Read also: Gender equality starts at home: #DoItTogether

Motherhood penalty

Studies show that visibly pregnant women are judged to be less committed to their jobs, less trustworthy, less authoritative, more emotional and more irrational than otherwise equal, non-pregnant women managers. Previous studies have found it difficult to distinguish whether actual differences in productivity between mothers and non-mothers underlie the maternity sentence or whether they are rooted in discrimination. This document checks whether there is a maternity penalty on payroll and performance reviews using two studies: a laboratory experiment with participating students and an actual employer verification study.



Mothers are penalized with respect to non-mothers and men in the form of:

  • less competence 
  • less effort
  • higher professional expectations
  • less chance of hiring and promotion
  • lower recommended wages

This evidence implies that being a mother leads to workplace discrimination.

For women, competency ratings were 10% lower for mothers than for non-mothers among otherwise equal candidates.
Mothers were considered 12,1 percentage points less engaged in their jobs than non-mothers, while fathers were perceived as 5 percentage points more engaged than non-fathers. Compared to childless men, mothers were rated 6,4 percentage points less in terms of commitment than childless men.

Mothers were 6 times less likely than childless women and 3,35 times less likely than childless men to be recommended for intake. Likewise, mothers are also at a disadvantage when it comes to promotions. Childless women are 8,2 times more likely to be recommended for promotion than mothers. In the audit study conducted with real employers, childless women still have an edge. They receive 2,1 times more calls than equally qualified mothers.
Mothers were also held to higher punctuality standards than non-mothers. On average, mothers were allowed to be late 3,16 days per month before they were no longer recommended for employment, while childless women were allowed to be 3,73 days late. In contrast, fathers were allowed to be more days late than non-fathers: 3,6 days per month compared to 3,16 days.

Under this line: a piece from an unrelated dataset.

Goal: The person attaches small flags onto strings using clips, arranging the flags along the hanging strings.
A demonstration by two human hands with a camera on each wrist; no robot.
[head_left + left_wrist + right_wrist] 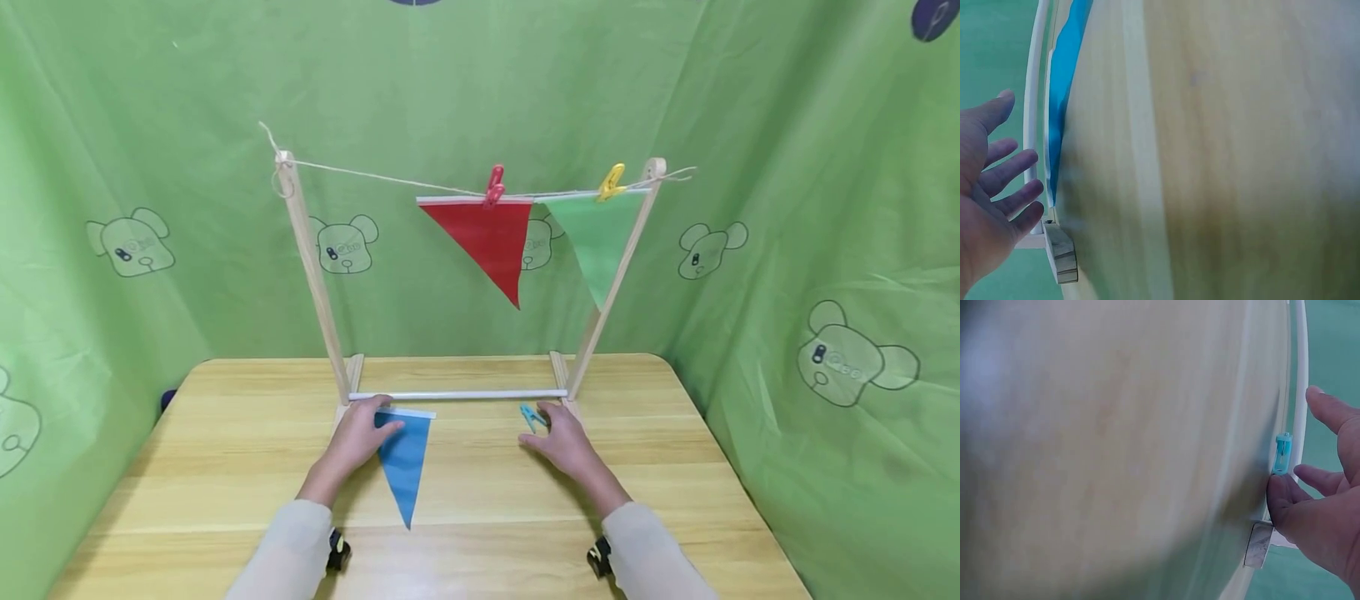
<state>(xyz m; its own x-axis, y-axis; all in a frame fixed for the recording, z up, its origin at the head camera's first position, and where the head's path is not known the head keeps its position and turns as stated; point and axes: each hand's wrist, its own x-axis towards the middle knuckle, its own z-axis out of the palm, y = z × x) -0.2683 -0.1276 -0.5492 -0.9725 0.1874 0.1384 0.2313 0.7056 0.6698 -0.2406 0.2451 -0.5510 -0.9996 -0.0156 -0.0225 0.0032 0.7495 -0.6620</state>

Mothers were recommended a 7,9 percent lower starting salary than non-mothers ($ 139.000 versus $ 151.000, respectively), which is 8,6 percent lower than the recommended starting salary for fathers. Among men, the trend was reversed and fathers were offered a significantly higher starting salary than childless men ($ 152.000 versus $ 148.000, respectively).


A systematic review

Participants were asked to rate a pair of fictitious candidates who were equally qualified, were of the same race and gender, and differed only based on parental status. They were then asked to complete a survey and assessment sheet. The two candidates were built to appear equally productive in previous jobs and had been tested to be perceived as equally qualified. Eight outcome variables were measured:

  • two on competence and commitment
  • two on capacity standards
  • four on valuation standards (recommended salary, management recommendation, likelihood of promotion, and recruitment recommendation). A multivariate regression analysis was then conducted to adjust for demographic differences between study participants.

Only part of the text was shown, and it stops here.